Zehua is a Ph.D. student in Government & Social Policy at Harvard University and a J.D. candidate at Stanford Law School. He is interested in deploying computational techniques to the study of local politics, political discourse, and the criminal justice system. Zehua holds a B.S. in Computer Science from the University of Michigan and worked as an NLP & Law research fellow at Stanford before grad school.
Kaushik Mohan is a PhD student in the Statistics and Computational Social Science program at NYU and a researcher at the ADAPPT Lab. He was previously a master’s student in the A3SR program at NYU, a Data Science for Social Good fellow, and worked in data science consulting for nonprofits. His research interests are in developing methods for statistical analysis of networks and sequence analysis for applications in criminal justice, sociology, and education.
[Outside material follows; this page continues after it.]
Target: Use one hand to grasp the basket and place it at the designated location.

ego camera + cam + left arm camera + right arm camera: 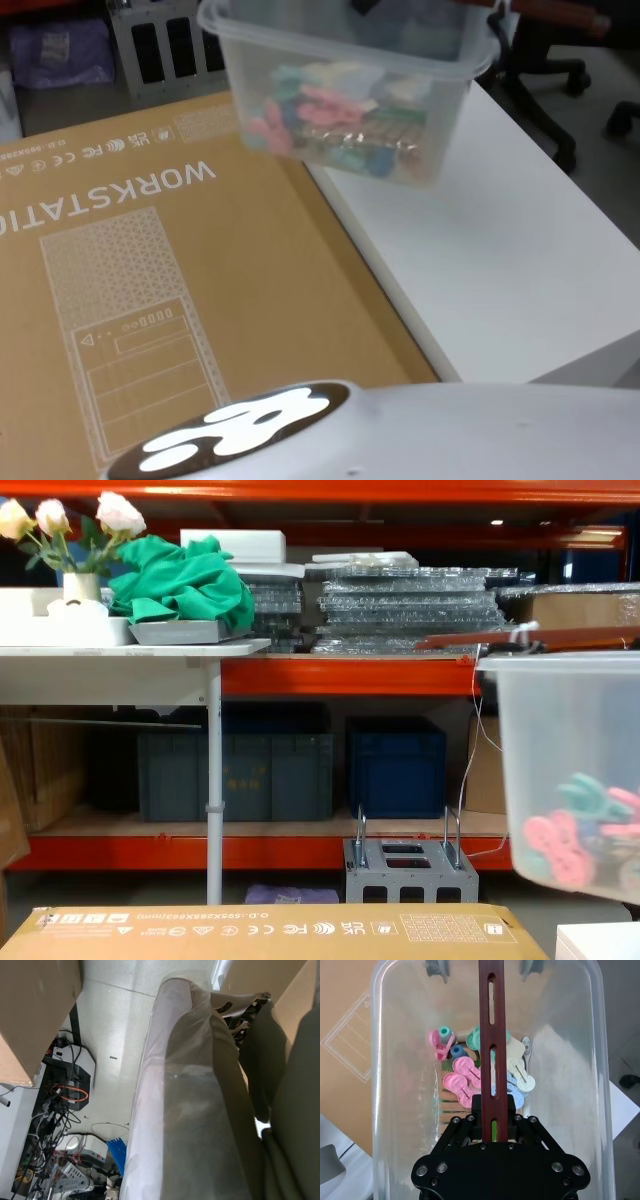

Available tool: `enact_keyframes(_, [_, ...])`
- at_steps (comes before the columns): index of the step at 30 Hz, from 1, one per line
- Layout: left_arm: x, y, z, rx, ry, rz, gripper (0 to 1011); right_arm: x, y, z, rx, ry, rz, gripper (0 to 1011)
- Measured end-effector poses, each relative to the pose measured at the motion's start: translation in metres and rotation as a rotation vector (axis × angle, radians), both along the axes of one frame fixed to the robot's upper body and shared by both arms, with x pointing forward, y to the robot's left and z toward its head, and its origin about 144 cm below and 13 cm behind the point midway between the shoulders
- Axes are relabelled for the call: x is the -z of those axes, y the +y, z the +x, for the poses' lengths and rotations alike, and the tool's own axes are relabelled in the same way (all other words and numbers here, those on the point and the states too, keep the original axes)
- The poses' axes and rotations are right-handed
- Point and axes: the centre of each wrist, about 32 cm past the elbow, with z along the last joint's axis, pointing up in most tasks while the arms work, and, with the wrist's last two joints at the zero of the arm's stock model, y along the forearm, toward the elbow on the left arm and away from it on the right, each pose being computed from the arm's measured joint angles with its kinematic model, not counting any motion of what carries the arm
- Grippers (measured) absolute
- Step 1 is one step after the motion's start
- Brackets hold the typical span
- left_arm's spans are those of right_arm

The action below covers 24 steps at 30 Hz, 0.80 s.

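White table [520, 260], basket [350, 90] overhanging edge

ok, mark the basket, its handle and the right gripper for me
basket [440, 120], head view, clear front wall above the coloured pieces.
handle [492, 1067], right wrist view, middle of the dark red bar.
right gripper [493, 1127], right wrist view, where the jaws clamp the bar.

One clear plastic basket [345, 75] hangs above one white counter [500, 270], with one dark red handle bar [492, 1050] held in one black tool [500, 1130]. One cardboard box [150, 300] lies beside the counter. On the shelf behind sit two blue-grey crates [235, 775], with one grey metal block [410, 870] and three flowers [60, 518] in one vase [80, 586].
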Motion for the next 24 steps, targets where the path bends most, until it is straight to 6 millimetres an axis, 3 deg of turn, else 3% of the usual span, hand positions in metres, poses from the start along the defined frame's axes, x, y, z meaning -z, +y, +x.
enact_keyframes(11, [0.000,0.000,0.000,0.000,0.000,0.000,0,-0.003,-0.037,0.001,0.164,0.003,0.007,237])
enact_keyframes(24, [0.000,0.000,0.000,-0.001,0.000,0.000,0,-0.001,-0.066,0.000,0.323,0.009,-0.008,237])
Ruiting Shen is a master’s student in the A3SR program at NYU. She is interested in applying statistical and machine learning models to psychological and educational latent variable modeling, statistical applications of large language models (LLMs), and research on model evaluation and tool development. In practice, she also enjoys learning programming languages and working on data processing, management, and statistical consulting.
Muskan Walia is a PhD student and a researcher at the ADAPPT Lab. She graduated from the University of Utah with degrees in mathematics and philosophy. She is interested in using artificial intelligence, machine learning, and scientific computing methods to tackle pressing social issues and improve institutional decision-making processes.
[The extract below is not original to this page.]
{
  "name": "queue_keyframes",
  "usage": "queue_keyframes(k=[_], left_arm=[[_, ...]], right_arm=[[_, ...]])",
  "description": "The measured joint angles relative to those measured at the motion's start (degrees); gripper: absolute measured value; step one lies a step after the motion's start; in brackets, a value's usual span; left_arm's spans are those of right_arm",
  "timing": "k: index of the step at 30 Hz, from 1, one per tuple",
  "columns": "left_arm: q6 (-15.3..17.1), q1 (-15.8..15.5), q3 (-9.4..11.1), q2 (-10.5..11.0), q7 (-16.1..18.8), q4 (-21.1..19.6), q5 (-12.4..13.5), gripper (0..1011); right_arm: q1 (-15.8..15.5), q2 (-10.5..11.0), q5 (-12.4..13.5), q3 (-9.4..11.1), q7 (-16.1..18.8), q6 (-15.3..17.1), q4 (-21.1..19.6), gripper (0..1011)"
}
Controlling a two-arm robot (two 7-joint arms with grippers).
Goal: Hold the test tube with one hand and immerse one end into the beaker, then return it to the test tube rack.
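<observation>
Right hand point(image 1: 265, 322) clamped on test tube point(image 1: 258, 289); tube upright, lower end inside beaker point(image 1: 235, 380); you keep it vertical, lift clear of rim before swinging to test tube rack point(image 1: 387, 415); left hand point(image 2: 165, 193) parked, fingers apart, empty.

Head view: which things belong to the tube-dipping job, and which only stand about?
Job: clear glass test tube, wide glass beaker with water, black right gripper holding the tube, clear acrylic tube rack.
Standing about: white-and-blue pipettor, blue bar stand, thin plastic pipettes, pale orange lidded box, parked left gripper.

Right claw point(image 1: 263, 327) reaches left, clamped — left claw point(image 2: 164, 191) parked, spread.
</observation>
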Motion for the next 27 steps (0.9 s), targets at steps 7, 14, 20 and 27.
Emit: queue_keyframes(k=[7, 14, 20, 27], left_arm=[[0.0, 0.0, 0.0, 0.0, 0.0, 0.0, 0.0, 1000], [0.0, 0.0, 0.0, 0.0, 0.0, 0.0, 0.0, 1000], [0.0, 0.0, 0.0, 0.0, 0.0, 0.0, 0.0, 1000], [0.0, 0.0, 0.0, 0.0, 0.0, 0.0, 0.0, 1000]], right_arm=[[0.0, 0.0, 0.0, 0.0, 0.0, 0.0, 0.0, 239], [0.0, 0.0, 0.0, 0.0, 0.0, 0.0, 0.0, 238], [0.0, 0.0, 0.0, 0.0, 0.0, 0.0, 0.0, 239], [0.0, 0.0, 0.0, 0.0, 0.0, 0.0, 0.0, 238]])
Jacob Wallace is a second-year student in the A3SR program at NYU Steinhardt, where he is studying computational methods to identify and address social inequity. He earned his bachelor’s degree in Sociology and Mathematics at Hamilton College, and previously worked in educational consulting, researching and developing accessible programs for universities nationwide. His interest in the potential for technology to scale problem solving in the social and environmental fields led him to work deploying and applying computer vision models to automate fraud detection in the European timber trade.